Here you find the the lowest, most fundamental modules and classes.

Objects here are fundamental to the system. These include objects like:

  • Symbols,

  • Numbers,

  • Rational,

  • Expressions,

  • Patterns,

  • Rules, and others.

While there maybe some parts of mathics-core that could conceivably be written in Mathics3, for efficiency, everything here is written in Python.

mathics.core.builtin

This module contains Class definitions used in mathics.builtin modules that define the base Mathics3’s classes: Predefined, Builtin, Test, SympyFunction, MPMathFunction, Operator and from that:

  • UnaryOperator,

  • BinaryOperator,

  • PrefixOperator,

  • PostfixOperator, and others.

mathics.core.convert

Routines here convert between various internal representations such as between Expressions, LLVM functions, SymPy Arguments, MPMath datatypes and so on. However this does not include the initial conversion a parsed string into one of the internal representations. That is done in the parser.

mathics.core.compile

This module contains Mathics3 Compile implementation details. At present, we use LLVM for this.

mathics.core.eval

This module contains Mathics3 Evaluation Functions.

Routines here are core operations or functions that implement evaluation. If there were an instruction interpreter, these would be the instructions.

These operations then should include the most commonly-used Builtin-functions like N[] and routines in support of performing those evaluation operations/instructions.

Performance of the operations here can be important for overall interpreter performance.

It may be even be that some of the functions here should be written in faster language like C, Cython, or Rust.

mathics.core.parser

This module contains routines that takes tokens from the scanner (in a separate module and repository) and parses this into some sort of M-Expression as its AST (Abstract Syntax Tree).

There is a separate README for describing how this works.

mathics.doc

Module for handling Mathics-style documentation.

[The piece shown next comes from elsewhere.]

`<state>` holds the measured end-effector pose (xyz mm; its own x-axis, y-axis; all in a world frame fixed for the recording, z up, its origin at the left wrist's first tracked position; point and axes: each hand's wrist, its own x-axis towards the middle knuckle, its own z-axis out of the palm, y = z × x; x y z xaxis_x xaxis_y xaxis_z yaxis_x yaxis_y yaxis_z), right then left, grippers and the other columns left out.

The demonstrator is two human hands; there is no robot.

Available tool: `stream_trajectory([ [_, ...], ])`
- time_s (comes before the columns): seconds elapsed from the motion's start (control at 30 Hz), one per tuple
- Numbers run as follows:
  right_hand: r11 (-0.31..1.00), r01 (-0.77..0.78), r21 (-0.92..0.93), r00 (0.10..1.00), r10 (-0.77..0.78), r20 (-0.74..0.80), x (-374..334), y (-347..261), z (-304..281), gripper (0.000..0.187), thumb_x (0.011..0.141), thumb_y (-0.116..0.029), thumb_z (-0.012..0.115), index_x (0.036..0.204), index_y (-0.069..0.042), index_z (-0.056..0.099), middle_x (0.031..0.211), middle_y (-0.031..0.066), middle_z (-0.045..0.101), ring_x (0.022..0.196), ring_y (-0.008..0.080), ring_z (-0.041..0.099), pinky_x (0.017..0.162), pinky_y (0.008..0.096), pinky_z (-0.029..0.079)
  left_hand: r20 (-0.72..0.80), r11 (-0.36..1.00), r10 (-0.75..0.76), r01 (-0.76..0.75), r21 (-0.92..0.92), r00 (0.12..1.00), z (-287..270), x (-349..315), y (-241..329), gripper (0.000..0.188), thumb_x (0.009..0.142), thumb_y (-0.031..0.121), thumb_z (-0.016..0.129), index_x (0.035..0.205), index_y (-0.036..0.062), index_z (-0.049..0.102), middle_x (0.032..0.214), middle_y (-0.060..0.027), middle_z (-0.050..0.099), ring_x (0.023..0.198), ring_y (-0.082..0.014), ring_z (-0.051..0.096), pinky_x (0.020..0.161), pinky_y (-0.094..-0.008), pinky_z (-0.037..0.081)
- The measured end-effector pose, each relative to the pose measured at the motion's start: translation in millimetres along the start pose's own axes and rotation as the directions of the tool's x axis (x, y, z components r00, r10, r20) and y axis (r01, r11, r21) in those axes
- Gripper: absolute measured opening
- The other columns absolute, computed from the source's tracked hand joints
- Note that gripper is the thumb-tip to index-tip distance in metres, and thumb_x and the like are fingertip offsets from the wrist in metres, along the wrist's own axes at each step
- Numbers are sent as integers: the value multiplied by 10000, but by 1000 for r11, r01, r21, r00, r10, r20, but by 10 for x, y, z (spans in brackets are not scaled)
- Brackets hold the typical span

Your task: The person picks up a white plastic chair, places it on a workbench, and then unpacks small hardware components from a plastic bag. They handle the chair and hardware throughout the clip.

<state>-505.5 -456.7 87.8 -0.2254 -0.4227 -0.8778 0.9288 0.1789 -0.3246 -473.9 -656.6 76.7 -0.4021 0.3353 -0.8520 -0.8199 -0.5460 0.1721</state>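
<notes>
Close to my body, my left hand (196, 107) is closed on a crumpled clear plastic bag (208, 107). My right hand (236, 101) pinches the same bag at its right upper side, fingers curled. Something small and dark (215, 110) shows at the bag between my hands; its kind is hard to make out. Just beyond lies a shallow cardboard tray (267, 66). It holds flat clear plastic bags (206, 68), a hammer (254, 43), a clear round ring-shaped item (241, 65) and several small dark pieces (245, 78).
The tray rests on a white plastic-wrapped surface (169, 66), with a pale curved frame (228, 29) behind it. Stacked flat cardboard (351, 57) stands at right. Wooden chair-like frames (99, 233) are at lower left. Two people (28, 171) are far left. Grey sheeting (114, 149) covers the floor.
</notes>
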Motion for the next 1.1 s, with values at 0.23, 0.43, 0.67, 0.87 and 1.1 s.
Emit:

Right now this covers common LaTeX/PDF and routines common to Mathics3 Django. When this code is moved out, perhaps it will include the Mathics3 Django-specific piece. Mathics’ home-grown documentation system.

mathics.format

This module contains Mathics3 Lower-level formatting routines.

Lower-level formatting routines.

Built-in Lower-level formatting includes Asymptote, MathML, SVG, threejs, and plain text. We hope and expect other formatting to other kinds backend renderers like matplotlib, can be done by following the pattern used here.

These routines typically get called in formatting Mathics Box objects.

The higher level _Forms_ (e.g. TeXForm, MathMLForm) typically cause specific formatters to get called, (e.g. latex, mathml). However, the two concepts and levels are a little bit different. A given From can cause invoke of several formatters, which the front-end can influence based on its capabilities and back-end renders available to it.

For example, in graphics we may be several different kinds of renderers, SVG, or Asymptote for a particular kind of graphics Box. The front-end nees to decides which format it better suited for it. The Box, however, is created via a particular high-level Form.

As another example, front-end may decide to use MathJaX to render TeXForm if the front-end supports this and the user so desires that. Routines here are core operations or functions that implement evaluation. If there were an instruction interpreter, these would be the instructions.

These operations then should include the most commonly-used Builtin-functions like N[] and routines in support of performing those evaluation operations/instructions.

Performance of the operations here can be important for overall interpreter performance.

It may be even be that some of the functions here should be written in faster language like C, Cython, or Rust.